C’est à l’occasion du neuvième rendez vous annuel sur le piratage de logiciels informatiques que l’étude a été rendue publique.

Sur un échantillon de 15 000 personnes à travers 33 pays, l’étude s’est concentrée sur une problématique simple :

A quelle fréquence faites vous l’acquisition de logiciels piratés ou sans accord de licence valide ?

Face à cette interrogation, 57% des sondés ont répondu qu’ils téléchargent des logiciels piratés (l’étude ne précise pas la proportion des véritables pirates qui diffusent les logiciels concernés). Ce chiffre est en nette augmentation par rapport à une estimation de 2011 où le piratage à travers le monde s’élevait (selon BSA) à 42%.

Le groupe souligne que ce comportement généralisé représente un manque à gagner pour l’industrie du logiciel de l’ordre de 63,4 milliards de dollars… par an.
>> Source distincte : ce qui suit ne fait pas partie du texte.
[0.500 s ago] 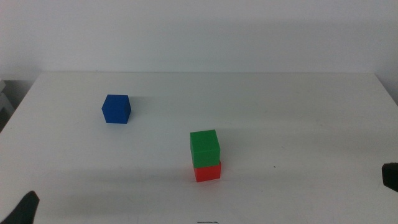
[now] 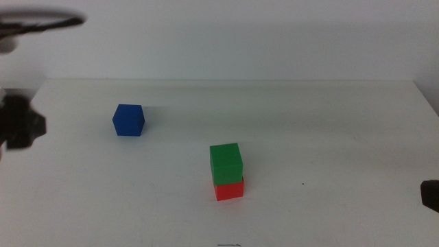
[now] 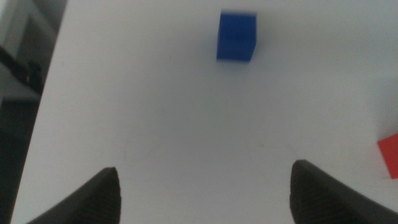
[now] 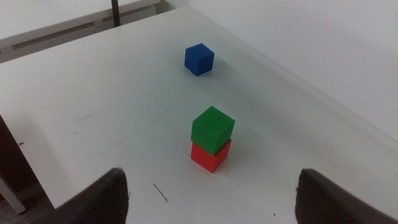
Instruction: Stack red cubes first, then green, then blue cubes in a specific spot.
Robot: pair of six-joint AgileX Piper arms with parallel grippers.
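Observation:
The green cube [image 2: 226,163] rests on the red cube [image 2: 228,189] near the middle of the white table; the same stack, green cube [image 4: 212,129] over red cube [image 4: 210,155], shows in the right wrist view. The blue cube [image 2: 128,120] stands alone on the table at the back left, apart from the stack. My left arm [image 2: 20,129] is a blurred dark shape at the left edge. Its left gripper [image 3: 205,180] is open and empty, with the blue cube [image 3: 237,36] some way ahead of it. My right gripper [image 4: 211,185] is open, empty and back from the stack.
A dark piece of the right arm [image 2: 431,194] shows at the right edge of the middle view. A blurred cable [image 2: 41,19] crosses the top left corner. The table's left edge [image 3: 43,106] lies close to the left gripper.
The left arm has swung up from the bottom left corner to the left edge, blurred by motion. The cubes and the right arm have not moved.

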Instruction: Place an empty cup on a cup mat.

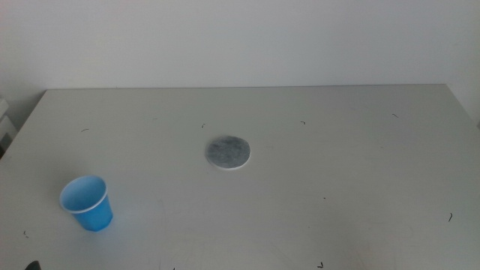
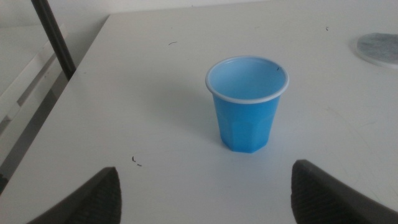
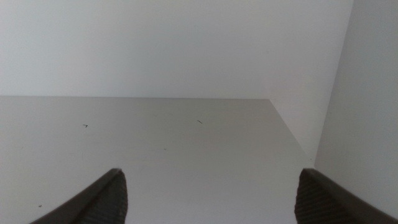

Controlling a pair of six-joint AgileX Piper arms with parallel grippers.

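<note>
The bright-blue cup stands upright and empty at the front left of the table. The grey round cup mat lies flat near the table's middle, apart from the cup. In the left wrist view the cup stands just ahead of my left gripper, whose jaws are wide open and empty; the mat's edge shows beyond it. Only a dark tip of the left gripper shows in the middle view. My right gripper is open and empty over bare table, out of the middle view.
The white table has small dark specks. A dark pole and shelving stand past the table's left edge. A white wall rises behind the table and beside its right end.
</note>
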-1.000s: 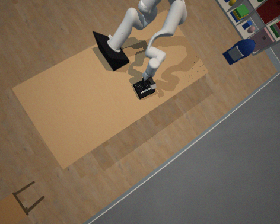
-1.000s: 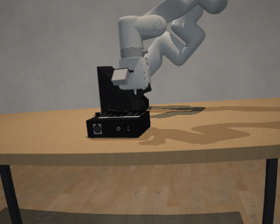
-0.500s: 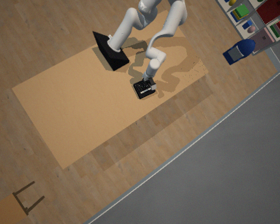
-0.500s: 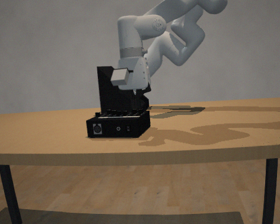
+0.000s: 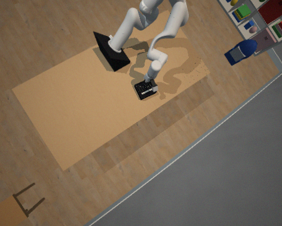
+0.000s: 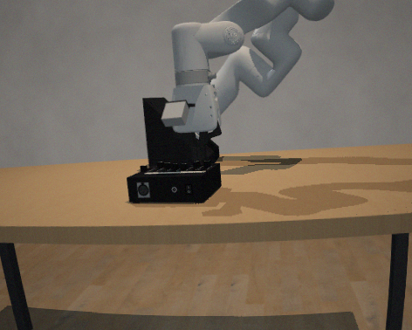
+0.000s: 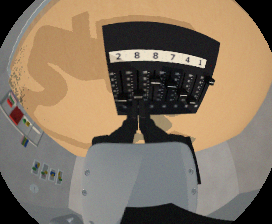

L’étude précise également que les « pirates réguliers », comprendre ceux qui téléchargent illégalement de manière quotidienne ou occasionnelle installent 55% de programmes en plus sur leur ordinateur par rapport à un individu qui n’aurait jamais piraté.

Nul doute que la BSA saura rentabiliser son étude sous un spectre alarmant sans pour autant répondre précisément aux attentes des éditeurs d’un côté mais aussi des consommateurs de l’autre.